» **Exercise instructions**
One range is to be output from the listing below, exactly as written: the line with "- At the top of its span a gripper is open" to the line with "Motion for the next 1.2", both kept.

** Dataset records follows **

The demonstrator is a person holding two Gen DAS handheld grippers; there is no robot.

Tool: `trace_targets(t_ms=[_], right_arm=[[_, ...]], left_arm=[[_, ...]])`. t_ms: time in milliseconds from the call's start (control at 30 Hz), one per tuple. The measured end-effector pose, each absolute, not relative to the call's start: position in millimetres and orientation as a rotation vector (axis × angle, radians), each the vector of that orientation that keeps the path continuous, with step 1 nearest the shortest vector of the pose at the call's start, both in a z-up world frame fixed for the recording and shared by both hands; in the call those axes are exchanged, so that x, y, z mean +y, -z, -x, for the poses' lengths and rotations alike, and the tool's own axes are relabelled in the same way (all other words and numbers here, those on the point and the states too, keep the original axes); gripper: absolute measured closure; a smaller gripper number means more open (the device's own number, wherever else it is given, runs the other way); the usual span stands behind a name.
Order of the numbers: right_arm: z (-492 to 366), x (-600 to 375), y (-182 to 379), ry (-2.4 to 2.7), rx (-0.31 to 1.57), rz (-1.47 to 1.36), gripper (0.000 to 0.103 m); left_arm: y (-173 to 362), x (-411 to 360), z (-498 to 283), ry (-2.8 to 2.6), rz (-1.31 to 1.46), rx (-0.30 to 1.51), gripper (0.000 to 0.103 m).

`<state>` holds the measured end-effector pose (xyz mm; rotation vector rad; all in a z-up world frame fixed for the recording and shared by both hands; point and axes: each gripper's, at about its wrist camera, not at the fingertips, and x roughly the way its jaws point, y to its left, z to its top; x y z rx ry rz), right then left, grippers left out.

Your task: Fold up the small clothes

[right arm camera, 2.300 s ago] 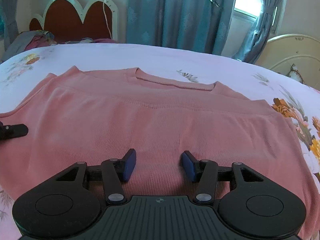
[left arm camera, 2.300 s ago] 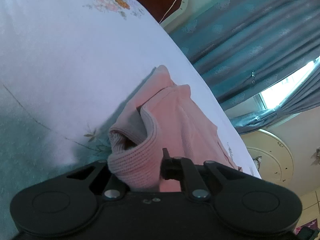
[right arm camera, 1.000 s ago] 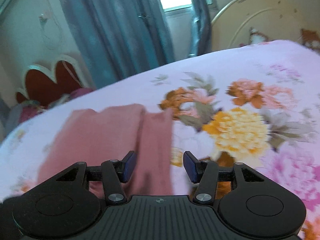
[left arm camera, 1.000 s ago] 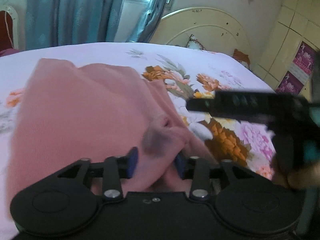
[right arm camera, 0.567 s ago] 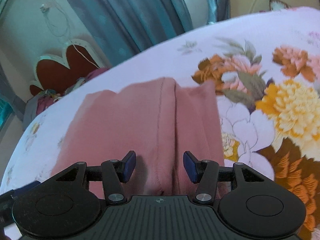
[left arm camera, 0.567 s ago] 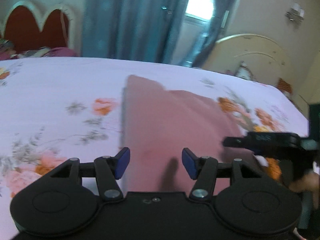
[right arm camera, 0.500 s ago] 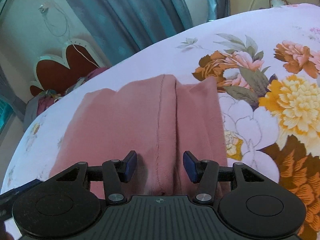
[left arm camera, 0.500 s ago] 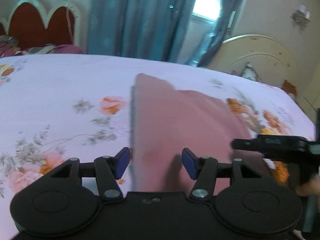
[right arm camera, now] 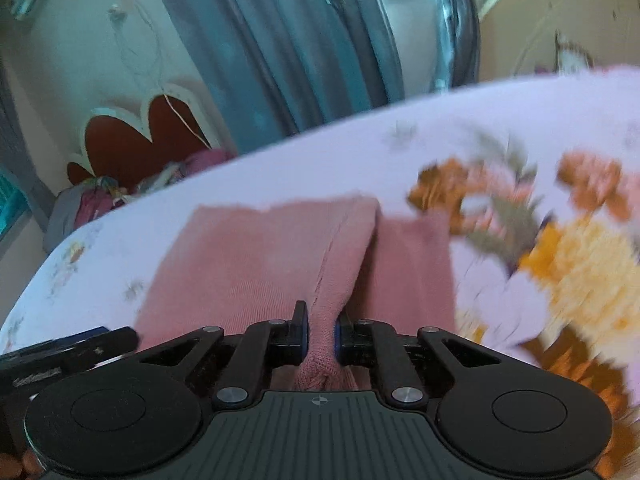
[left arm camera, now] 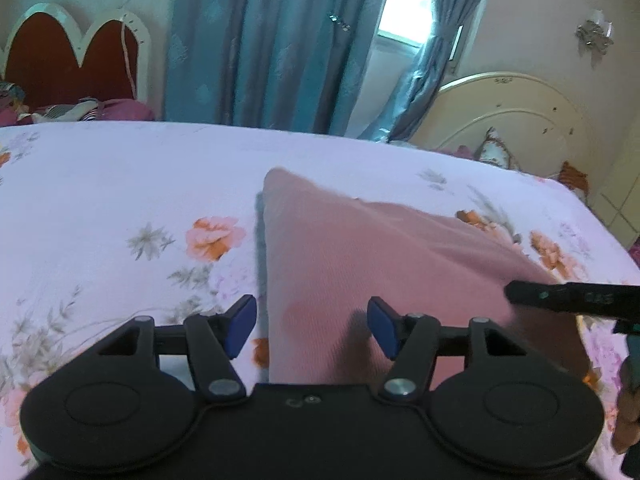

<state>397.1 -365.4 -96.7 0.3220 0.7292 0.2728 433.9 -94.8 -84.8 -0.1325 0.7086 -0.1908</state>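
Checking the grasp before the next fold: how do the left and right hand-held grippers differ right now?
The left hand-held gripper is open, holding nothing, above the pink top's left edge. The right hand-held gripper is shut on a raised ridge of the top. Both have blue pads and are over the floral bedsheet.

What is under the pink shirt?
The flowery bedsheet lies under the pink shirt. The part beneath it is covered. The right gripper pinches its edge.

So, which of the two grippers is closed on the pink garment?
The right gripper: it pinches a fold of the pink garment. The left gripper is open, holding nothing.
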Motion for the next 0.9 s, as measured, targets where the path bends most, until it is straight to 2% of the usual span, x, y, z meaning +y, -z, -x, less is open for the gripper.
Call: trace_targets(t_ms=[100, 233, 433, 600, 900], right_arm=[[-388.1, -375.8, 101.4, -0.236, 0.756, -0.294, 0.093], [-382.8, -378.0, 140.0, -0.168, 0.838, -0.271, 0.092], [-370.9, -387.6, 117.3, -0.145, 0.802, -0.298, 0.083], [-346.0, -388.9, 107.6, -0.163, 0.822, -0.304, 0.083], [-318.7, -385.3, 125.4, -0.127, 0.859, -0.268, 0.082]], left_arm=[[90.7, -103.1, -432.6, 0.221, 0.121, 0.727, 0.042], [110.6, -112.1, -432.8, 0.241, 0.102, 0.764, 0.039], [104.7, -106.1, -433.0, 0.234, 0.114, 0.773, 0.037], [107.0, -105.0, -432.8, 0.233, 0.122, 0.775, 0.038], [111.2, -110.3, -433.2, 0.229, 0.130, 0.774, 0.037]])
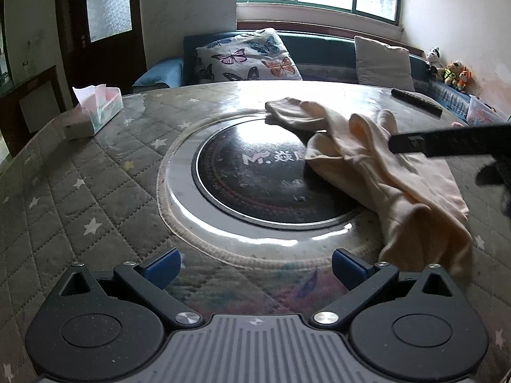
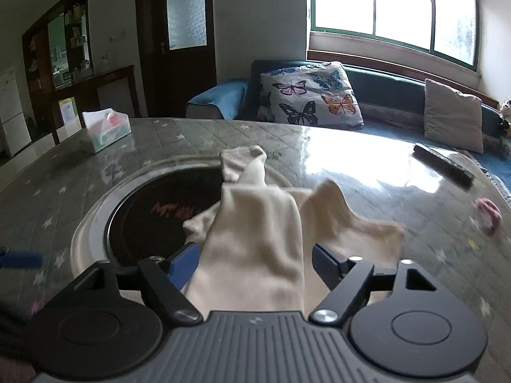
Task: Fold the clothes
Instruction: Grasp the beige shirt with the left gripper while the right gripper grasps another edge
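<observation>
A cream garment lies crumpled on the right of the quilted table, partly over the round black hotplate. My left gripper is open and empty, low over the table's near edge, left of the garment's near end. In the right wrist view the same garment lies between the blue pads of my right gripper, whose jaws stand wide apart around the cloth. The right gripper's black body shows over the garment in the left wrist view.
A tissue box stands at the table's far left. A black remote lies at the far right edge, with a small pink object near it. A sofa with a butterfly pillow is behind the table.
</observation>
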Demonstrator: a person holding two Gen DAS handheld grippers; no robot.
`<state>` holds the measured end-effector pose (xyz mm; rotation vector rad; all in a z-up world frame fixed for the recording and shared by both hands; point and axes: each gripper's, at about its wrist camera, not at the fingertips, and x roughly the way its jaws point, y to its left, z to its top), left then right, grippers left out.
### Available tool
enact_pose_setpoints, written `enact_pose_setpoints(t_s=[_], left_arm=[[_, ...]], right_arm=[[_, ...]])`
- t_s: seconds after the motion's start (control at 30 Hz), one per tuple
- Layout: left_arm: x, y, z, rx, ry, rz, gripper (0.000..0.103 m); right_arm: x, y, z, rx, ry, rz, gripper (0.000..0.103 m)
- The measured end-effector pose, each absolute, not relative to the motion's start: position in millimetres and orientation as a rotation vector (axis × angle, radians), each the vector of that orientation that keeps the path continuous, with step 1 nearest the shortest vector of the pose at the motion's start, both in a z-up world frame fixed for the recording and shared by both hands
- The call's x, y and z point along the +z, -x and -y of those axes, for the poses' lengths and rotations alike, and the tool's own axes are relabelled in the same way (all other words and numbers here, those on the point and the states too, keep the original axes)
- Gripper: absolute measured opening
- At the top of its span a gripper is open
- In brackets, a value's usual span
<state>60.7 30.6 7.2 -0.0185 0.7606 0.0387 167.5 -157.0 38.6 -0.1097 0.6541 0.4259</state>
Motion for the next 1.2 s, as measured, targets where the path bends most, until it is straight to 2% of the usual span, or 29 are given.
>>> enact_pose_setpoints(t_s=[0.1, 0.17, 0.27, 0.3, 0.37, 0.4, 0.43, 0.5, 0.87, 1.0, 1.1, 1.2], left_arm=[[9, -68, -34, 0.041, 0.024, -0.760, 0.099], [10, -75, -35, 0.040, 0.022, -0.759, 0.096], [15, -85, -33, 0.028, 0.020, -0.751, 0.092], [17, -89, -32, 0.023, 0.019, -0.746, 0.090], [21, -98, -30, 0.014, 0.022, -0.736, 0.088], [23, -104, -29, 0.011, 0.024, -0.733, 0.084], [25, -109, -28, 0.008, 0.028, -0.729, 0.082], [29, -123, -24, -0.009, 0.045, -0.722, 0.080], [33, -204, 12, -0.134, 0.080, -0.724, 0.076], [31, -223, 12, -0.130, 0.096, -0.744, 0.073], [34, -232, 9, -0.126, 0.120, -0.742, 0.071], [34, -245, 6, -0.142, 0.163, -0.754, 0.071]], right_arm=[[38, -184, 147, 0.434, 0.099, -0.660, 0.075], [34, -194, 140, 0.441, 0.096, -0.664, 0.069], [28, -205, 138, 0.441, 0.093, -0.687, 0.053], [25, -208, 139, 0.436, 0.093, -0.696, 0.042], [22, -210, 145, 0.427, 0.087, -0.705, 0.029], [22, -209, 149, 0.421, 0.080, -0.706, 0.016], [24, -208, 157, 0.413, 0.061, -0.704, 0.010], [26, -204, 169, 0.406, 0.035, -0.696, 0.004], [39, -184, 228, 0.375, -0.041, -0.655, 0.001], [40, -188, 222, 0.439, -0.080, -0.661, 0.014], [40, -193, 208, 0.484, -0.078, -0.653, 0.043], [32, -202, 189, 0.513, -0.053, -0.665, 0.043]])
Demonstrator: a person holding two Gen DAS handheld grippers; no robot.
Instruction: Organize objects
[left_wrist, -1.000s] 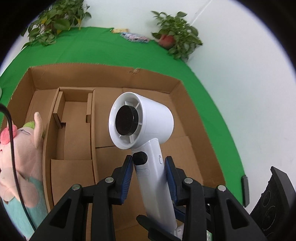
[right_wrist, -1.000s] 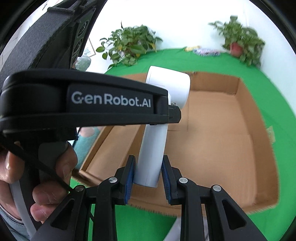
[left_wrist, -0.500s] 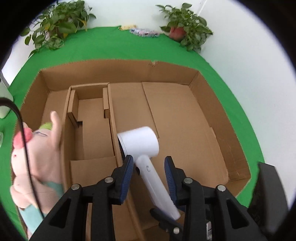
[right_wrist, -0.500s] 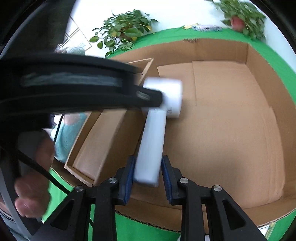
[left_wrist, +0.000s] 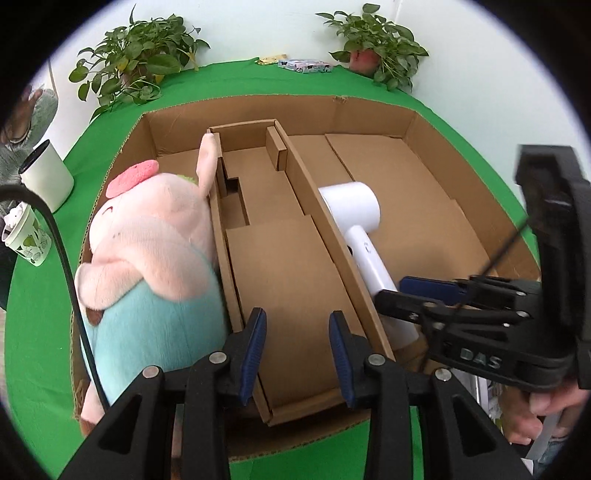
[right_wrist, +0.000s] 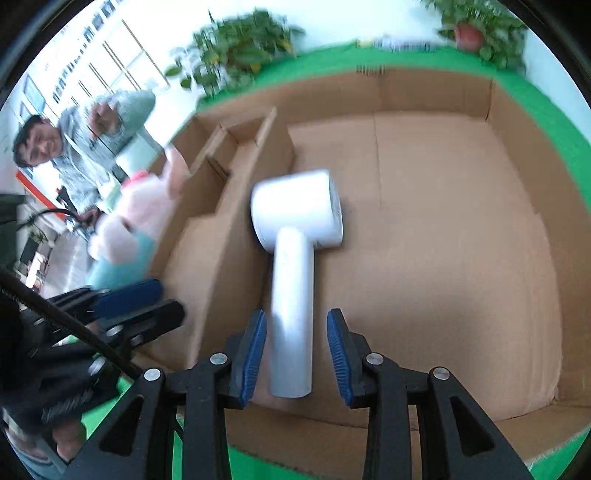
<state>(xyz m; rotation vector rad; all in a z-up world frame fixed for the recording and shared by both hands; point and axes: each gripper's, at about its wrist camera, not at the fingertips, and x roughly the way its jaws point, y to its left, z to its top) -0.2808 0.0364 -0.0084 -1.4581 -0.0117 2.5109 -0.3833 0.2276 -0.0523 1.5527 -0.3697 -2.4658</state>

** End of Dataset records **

» **Answer space**
- At the top of its span a gripper is open
- In brackets, a value's usual span
<state>60.7 30.6 7.2 -0.0185 0.7606 0.0387 167.5 -157.0 38.6 -0.1097 0.6541 0.4259</state>
Motion for the next 1.2 s, as measured, targets where the path bends most, until it is straight to 2% of the usual span, or 29 are given.

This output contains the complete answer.